_Work request:_ Select from the data all lines with the word "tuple".

(Material supplied)

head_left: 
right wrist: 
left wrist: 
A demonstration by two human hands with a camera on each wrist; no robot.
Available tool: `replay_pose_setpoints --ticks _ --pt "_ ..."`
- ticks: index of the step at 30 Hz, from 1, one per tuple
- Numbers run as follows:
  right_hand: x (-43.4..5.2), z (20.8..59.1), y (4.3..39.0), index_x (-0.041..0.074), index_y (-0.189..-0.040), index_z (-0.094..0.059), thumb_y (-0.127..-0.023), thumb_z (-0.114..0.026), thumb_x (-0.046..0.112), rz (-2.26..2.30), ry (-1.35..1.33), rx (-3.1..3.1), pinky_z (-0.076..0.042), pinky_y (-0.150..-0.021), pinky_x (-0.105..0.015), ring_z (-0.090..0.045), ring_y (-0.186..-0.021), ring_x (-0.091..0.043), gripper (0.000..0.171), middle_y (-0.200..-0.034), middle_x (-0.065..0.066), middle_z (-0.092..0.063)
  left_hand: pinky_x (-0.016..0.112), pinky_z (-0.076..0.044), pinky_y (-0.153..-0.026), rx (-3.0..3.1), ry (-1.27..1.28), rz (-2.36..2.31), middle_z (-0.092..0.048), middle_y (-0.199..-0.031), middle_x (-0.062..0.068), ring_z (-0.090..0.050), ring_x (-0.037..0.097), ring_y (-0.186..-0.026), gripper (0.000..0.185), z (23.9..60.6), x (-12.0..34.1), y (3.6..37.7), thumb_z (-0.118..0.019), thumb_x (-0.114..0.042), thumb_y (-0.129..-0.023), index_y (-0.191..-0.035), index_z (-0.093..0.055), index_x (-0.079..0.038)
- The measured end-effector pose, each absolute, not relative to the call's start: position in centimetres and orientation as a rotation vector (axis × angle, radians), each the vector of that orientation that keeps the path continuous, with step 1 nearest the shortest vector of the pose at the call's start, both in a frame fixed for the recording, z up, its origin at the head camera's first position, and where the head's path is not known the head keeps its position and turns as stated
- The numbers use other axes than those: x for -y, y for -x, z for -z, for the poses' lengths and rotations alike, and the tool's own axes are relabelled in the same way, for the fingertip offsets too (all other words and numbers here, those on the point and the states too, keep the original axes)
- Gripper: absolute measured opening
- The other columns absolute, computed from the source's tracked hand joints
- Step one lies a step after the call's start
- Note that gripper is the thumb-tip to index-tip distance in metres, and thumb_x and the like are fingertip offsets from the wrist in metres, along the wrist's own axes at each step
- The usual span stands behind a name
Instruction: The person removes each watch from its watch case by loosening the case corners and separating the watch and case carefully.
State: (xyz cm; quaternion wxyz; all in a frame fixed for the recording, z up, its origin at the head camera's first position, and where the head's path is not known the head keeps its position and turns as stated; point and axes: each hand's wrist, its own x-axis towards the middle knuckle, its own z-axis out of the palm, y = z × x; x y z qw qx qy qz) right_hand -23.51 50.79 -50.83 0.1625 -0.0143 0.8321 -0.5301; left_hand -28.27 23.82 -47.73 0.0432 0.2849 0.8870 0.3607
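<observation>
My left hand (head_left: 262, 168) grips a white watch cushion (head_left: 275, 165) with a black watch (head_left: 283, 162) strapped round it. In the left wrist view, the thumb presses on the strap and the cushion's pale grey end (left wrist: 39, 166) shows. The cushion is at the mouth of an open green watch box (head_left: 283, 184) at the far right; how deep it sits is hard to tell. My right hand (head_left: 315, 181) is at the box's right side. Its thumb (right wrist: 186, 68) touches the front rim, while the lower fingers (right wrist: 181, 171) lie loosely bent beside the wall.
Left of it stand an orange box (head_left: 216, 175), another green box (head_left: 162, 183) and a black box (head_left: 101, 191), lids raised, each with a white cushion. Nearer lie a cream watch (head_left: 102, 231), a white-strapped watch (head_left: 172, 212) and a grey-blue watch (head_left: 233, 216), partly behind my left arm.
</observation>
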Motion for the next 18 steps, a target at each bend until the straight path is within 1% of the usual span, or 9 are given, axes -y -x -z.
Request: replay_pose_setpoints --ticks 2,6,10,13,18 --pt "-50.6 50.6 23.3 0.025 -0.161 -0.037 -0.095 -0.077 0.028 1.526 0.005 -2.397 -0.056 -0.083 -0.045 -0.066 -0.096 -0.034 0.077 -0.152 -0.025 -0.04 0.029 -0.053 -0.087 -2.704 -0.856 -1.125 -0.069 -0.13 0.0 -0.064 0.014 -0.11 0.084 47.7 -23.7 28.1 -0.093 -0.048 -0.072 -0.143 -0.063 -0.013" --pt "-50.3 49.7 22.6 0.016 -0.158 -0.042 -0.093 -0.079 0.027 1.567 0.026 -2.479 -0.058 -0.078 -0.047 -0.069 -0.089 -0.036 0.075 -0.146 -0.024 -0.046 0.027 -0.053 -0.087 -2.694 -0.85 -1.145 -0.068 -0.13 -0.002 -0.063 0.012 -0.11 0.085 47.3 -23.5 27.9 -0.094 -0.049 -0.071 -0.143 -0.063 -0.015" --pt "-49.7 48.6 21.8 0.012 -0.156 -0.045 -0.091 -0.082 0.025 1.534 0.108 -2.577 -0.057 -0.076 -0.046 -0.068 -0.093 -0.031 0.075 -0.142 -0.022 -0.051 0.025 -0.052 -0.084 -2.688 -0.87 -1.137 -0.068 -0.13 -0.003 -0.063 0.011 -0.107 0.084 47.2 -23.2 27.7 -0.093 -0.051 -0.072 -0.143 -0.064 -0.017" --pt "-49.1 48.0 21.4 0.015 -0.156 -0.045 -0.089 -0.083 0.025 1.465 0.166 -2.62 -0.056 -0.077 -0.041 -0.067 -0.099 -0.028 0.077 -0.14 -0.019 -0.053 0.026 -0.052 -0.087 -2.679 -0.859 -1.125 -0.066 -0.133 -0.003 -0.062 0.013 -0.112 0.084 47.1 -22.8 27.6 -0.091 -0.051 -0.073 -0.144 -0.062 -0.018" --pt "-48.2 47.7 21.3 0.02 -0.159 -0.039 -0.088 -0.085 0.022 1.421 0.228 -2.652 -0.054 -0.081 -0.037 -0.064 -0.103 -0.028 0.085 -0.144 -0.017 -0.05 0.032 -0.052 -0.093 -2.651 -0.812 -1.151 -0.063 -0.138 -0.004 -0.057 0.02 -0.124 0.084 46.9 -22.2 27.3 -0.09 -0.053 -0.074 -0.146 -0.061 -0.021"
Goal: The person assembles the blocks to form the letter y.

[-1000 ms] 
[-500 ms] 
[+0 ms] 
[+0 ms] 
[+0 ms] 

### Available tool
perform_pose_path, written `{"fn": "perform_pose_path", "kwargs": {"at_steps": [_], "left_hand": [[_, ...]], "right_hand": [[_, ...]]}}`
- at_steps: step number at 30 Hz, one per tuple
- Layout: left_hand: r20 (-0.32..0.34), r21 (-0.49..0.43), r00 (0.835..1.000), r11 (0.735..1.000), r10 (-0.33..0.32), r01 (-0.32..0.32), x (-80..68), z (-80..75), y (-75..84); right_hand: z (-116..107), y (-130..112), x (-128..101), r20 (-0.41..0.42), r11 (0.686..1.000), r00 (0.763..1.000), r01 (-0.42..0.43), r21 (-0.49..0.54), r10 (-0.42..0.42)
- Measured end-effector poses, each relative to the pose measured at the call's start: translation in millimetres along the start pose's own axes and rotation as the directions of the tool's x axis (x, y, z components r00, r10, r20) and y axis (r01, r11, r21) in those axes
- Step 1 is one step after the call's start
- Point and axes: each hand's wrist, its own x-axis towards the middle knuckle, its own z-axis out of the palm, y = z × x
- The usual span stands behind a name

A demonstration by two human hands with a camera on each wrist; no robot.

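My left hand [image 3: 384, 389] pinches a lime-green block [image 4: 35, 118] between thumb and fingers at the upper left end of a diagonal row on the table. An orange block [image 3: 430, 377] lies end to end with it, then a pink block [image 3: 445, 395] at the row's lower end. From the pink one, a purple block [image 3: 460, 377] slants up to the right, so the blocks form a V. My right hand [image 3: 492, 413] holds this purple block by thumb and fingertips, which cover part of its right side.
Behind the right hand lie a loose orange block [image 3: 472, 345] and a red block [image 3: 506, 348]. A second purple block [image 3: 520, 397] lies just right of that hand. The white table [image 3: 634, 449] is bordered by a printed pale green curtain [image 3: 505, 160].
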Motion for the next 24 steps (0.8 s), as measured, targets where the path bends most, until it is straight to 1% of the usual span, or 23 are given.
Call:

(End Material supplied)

_Response area:_
- ticks: index of the step at 30 Hz, from 1, one per tuple
- at_steps: step number at 30 Hz, one per tuple

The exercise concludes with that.